Action item:
Check each line of the material below, and copy it if it holds the string "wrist".

━━ Data section

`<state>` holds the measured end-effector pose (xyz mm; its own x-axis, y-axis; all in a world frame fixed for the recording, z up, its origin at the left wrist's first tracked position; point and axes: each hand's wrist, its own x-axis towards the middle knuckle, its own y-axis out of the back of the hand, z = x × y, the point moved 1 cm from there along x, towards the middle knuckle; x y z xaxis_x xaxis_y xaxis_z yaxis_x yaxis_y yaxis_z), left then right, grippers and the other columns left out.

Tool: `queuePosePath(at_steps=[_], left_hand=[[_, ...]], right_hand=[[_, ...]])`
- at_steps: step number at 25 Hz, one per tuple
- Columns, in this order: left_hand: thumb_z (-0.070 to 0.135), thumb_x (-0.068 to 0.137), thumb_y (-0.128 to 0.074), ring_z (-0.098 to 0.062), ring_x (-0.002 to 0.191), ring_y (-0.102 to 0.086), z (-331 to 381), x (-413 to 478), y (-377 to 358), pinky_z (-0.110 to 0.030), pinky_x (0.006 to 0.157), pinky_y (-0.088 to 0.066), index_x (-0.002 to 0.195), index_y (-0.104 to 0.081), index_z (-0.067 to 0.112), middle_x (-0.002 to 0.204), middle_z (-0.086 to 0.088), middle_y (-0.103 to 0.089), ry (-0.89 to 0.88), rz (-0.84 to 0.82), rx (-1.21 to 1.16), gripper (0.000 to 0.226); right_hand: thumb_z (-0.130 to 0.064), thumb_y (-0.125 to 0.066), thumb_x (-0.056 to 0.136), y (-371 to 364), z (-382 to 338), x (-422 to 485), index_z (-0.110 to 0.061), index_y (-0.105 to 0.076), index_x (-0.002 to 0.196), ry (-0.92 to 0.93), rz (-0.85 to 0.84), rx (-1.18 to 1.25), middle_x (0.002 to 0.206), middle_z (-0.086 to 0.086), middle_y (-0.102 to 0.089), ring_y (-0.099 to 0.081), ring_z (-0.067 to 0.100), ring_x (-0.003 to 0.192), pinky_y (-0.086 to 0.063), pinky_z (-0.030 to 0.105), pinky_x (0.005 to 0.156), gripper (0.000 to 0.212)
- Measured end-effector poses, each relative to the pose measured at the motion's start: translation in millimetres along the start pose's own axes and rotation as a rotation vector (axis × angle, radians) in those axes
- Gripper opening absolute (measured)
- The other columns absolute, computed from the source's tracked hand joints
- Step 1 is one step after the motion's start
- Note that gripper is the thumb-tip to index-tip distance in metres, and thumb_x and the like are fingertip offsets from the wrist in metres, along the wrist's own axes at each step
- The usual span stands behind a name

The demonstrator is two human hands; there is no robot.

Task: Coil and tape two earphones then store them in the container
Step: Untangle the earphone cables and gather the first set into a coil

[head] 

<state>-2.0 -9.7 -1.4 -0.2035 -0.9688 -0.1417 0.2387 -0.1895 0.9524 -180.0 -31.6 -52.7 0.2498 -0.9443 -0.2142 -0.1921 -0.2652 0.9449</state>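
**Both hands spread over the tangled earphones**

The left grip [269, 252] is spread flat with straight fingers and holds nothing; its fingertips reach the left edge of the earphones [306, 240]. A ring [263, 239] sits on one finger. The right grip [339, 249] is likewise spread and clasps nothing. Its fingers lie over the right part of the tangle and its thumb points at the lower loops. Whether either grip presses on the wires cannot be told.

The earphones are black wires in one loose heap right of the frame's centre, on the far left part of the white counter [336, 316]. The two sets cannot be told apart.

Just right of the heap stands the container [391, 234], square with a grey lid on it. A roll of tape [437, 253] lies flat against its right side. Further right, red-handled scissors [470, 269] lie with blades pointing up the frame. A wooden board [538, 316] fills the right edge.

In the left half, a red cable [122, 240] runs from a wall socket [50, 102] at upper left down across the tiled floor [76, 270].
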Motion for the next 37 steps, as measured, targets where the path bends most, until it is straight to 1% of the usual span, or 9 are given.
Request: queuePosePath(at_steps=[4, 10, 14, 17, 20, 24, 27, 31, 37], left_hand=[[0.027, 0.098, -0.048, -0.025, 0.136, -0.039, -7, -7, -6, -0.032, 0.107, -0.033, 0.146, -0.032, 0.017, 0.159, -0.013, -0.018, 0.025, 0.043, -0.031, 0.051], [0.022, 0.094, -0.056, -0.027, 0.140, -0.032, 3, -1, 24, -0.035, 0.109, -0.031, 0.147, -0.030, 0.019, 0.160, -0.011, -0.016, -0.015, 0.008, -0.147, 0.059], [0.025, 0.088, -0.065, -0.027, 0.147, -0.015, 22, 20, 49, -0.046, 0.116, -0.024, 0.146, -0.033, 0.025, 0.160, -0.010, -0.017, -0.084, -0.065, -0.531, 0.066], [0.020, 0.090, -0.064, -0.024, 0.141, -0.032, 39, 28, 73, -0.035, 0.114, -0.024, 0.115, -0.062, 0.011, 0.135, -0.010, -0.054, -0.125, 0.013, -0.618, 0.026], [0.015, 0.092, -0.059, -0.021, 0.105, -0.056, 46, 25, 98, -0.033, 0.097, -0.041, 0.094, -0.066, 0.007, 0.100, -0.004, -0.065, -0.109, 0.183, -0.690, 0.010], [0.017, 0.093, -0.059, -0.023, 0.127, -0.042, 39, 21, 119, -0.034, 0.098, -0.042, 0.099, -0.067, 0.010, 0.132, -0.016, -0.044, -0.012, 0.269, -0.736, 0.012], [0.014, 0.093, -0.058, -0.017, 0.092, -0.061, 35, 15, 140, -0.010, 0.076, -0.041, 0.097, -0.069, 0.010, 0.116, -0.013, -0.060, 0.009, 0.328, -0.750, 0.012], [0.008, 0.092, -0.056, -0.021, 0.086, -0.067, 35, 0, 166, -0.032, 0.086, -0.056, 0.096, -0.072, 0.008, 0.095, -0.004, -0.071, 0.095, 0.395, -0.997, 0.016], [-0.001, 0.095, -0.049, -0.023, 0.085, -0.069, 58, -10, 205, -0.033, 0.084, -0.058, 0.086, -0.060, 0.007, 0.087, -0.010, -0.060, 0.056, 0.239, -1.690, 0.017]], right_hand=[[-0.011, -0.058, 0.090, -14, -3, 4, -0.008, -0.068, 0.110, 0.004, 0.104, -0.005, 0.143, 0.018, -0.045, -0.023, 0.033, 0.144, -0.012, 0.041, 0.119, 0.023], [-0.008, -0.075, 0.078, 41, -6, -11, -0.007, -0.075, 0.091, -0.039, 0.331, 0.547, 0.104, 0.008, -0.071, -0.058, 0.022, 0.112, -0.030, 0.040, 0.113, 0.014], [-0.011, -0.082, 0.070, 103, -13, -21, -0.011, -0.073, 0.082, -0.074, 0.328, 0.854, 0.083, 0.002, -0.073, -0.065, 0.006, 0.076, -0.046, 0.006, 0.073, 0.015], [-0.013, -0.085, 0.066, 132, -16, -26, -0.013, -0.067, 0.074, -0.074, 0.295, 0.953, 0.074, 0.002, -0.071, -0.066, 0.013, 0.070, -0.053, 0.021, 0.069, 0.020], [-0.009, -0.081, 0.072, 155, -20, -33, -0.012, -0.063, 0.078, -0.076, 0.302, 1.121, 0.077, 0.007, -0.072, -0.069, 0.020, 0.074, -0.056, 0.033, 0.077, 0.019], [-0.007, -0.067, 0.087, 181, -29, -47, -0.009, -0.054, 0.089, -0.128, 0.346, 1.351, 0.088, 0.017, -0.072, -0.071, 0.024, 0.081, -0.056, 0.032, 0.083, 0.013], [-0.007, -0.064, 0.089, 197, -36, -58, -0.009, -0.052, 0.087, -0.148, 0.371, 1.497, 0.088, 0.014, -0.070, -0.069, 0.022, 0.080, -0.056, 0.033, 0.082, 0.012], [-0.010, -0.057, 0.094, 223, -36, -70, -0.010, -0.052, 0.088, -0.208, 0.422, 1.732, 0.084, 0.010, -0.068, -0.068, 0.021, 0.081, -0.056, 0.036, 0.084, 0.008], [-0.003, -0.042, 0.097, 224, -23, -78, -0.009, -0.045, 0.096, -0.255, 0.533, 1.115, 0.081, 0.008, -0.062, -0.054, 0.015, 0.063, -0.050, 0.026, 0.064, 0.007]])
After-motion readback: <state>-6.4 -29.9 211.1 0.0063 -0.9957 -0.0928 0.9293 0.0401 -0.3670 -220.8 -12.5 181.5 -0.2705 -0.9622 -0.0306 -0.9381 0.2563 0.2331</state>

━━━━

Written answer:
`<state>` holds the measured end-effector pose (xyz mm; its own x-axis, y-axis; all in a world frame fixed for the recording, z up, its origin at the left wrist's first tracked position; point and axes: each hand's wrist, its own x-axis towards the middle knuckle, its own y-axis out of the back of the hand, z = x × y, the point moved 1 cm from there along x, towards the middle knuckle; x y z xaxis_x xaxis_y xaxis_z yaxis_x yaxis_y yaxis_z), left then right, grippers and the other columns left out.
- Note that gripper is the thumb-tip to index-tip distance in metres, and thumb_x and the like are fingertip offsets from the wrist in metres, along the wrist's own axes at each step

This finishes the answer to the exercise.